### What you need to do:
All records are to be printed again exactly as they appear.

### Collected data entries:

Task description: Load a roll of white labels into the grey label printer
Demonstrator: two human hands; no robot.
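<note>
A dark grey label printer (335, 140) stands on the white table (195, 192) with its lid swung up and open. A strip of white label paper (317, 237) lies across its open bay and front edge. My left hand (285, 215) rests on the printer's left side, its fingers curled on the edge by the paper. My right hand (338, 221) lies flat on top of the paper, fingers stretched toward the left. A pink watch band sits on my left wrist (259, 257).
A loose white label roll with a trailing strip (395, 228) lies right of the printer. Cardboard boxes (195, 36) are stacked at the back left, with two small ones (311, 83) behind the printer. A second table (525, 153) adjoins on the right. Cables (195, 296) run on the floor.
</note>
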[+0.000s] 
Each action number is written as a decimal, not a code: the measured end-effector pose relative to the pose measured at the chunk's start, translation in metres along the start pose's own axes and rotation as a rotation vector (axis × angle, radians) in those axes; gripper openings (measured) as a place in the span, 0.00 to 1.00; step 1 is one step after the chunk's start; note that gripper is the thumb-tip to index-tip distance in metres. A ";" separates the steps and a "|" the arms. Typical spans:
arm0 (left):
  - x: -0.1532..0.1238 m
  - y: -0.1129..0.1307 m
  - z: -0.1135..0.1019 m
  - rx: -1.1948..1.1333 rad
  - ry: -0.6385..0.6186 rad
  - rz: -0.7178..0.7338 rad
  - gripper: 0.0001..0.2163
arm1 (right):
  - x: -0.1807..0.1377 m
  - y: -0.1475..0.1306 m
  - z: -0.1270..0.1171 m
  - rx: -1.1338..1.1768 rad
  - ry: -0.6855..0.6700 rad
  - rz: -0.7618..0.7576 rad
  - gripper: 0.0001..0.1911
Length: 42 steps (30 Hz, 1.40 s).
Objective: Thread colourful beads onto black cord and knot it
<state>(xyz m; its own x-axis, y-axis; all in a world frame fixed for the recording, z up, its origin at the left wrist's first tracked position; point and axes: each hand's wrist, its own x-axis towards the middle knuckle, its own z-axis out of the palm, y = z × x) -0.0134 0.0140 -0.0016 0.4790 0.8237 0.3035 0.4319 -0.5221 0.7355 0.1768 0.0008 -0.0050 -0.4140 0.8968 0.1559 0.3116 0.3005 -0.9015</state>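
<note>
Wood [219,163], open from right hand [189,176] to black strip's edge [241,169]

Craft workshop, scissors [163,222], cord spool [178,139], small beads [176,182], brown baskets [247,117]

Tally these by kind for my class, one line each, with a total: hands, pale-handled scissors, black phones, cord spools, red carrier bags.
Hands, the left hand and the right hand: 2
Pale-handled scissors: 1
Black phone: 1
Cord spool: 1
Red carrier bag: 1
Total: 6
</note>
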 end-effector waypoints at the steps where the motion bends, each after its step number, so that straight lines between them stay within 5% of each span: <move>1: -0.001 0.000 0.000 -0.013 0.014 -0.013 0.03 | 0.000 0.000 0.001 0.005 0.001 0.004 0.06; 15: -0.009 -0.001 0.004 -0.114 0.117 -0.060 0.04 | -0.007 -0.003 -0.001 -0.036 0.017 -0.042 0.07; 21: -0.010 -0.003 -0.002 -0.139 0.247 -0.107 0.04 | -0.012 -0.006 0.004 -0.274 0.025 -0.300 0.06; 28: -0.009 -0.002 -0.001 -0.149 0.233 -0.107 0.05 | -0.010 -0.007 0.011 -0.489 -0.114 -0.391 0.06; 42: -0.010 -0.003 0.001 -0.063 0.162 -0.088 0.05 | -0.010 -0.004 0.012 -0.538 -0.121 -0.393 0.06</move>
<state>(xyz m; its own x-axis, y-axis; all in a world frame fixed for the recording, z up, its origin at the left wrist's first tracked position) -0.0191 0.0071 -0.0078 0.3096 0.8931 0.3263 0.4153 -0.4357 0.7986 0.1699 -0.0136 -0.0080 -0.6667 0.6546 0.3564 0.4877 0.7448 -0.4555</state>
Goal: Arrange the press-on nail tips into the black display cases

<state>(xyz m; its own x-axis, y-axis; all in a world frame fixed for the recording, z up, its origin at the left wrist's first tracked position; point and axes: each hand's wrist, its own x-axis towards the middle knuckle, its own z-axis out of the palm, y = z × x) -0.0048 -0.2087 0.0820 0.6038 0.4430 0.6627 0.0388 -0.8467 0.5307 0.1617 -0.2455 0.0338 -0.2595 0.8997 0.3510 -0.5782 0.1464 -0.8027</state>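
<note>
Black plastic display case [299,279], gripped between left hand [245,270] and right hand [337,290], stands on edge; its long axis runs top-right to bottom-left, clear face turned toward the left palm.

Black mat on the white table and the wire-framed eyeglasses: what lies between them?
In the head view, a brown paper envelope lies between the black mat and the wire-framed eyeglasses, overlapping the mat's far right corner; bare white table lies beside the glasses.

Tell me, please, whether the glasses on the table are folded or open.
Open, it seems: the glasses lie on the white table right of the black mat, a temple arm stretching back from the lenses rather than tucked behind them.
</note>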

### Output for this exercise:
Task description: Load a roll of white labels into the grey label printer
Demonstrator: two human hands; no robot.
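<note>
A dark grey label printer (335, 140) stands on the white table (195, 192) with its lid swung up and open. A strip of white label paper (317, 237) lies across its open bay and front edge. My left hand (285, 215) rests on the printer's left side, its fingers curled on the edge by the paper. My right hand (338, 221) lies flat on top of the paper, fingers stretched toward the left. A pink watch band sits on my left wrist (259, 257).
A loose white label roll with a trailing strip (395, 228) lies right of the printer. Cardboard boxes (195, 36) are stacked at the back left, with two small ones (311, 83) behind the printer. A second table (525, 153) adjoins on the right. Cables (195, 296) run on the floor.
</note>
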[+0.000s] 
Each action number is written as a decimal, not a code: the measured end-effector pose relative to the pose measured at the chunk's start, translation in metres along the start pose's own axes and rotation as a rotation vector (axis × angle, radians) in those axes; gripper openings (measured) as a place in the span, 0.00 to 1.00; step 1 is one step after the chunk's start; note that gripper is the thumb-tip to index-tip distance in metres. A ";" separates the steps and a "|" the arms. Typical spans:
arm0 (left):
  - x: -0.1532..0.1238 m
  - y: -0.1129..0.1307 m
  - z: -0.1135..0.1019 m
  - rx: -1.1948..1.1333 rad
  - ry: -0.6385..0.6186 rad
  - rz: -0.7178..0.7338 rad
  - gripper: 0.0001..0.2163
arm1 (right):
  - x: -0.1807..0.1377 m
  - y: -0.1475..0.1306 m
  - z: -0.1270..0.1171 m
  - rx: -1.1338..1.1768 rad
  - ry: -0.6855..0.6700 rad
  - rz: -0.7618..0.7576 rad
  - gripper: 0.0001..0.1911
Length: 42 steps (30 Hz, 1.40 s).
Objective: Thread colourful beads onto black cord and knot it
<state>(xyz m; its own x-axis, y-axis; all in a world frame fixed for the recording, z up, its origin at the left wrist's first tracked position; point and axes: each hand's wrist, its own x-axis towards the middle knuckle, its own z-axis out of the palm, y = z × x) -0.0134 0.0140 -0.0016 0.4790 0.8237 0.3035 0.4319 -0.5221 0.7355 0.1768 0.0008 -0.0050 -0.4140 0.8968 0.1559 0.3116 0.3005 -0.9015</state>
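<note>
Wood [219,163], open from right hand [189,176] to black strip's edge [241,169]

Craft workshop, scissors [163,222], cord spool [178,139], small beads [176,182], brown baskets [247,117]

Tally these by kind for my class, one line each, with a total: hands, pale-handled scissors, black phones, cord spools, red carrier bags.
Hands, the left hand and the right hand: 2
Pale-handled scissors: 1
Black phone: 1
Cord spool: 1
Red carrier bag: 1
Total: 6
</note>
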 end-effector waypoints at the steps where the motion bends, each after its step number, so that straight lines between them stay within 5% of each span: <move>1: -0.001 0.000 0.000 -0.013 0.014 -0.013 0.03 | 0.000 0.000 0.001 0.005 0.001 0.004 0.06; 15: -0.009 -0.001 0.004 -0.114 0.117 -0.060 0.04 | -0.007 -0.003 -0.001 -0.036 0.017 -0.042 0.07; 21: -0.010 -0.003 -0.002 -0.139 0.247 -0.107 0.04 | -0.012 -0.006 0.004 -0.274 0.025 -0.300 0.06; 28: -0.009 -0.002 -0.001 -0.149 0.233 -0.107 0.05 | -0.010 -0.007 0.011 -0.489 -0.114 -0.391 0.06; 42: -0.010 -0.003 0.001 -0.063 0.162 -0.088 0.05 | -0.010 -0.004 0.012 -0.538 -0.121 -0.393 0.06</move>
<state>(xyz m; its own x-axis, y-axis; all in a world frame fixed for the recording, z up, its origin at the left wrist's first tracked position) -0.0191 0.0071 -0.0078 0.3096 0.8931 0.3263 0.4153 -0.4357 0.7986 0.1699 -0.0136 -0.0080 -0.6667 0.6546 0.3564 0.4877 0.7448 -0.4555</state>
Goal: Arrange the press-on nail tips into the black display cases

<state>(xyz m; its own x-axis, y-axis; all in a world frame fixed for the recording, z up, its origin at the left wrist's first tracked position; point and axes: each hand's wrist, its own x-axis towards the middle knuckle, its own z-axis out of the palm, y = z × x) -0.0048 -0.2087 0.0820 0.6038 0.4430 0.6627 0.0388 -0.8467 0.5307 0.1617 -0.2455 0.0338 -0.2595 0.8997 0.3510 -0.5782 0.1464 -0.8027</state>
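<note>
Black plastic display case [299,279], gripped between left hand [245,270] and right hand [337,290], stands on edge; its long axis runs top-right to bottom-left, clear face turned toward the left palm.

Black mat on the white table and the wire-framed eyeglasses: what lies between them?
In the head view, a brown paper envelope lies between the black mat and the wire-framed eyeglasses, overlapping the mat's far right corner; bare white table lies beside the glasses.

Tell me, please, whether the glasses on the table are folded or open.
Open, it seems: the glasses lie on the white table right of the black mat, a temple arm stretching back from the lenses rather than tucked behind them.
</note>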

The answer to this exercise is complete.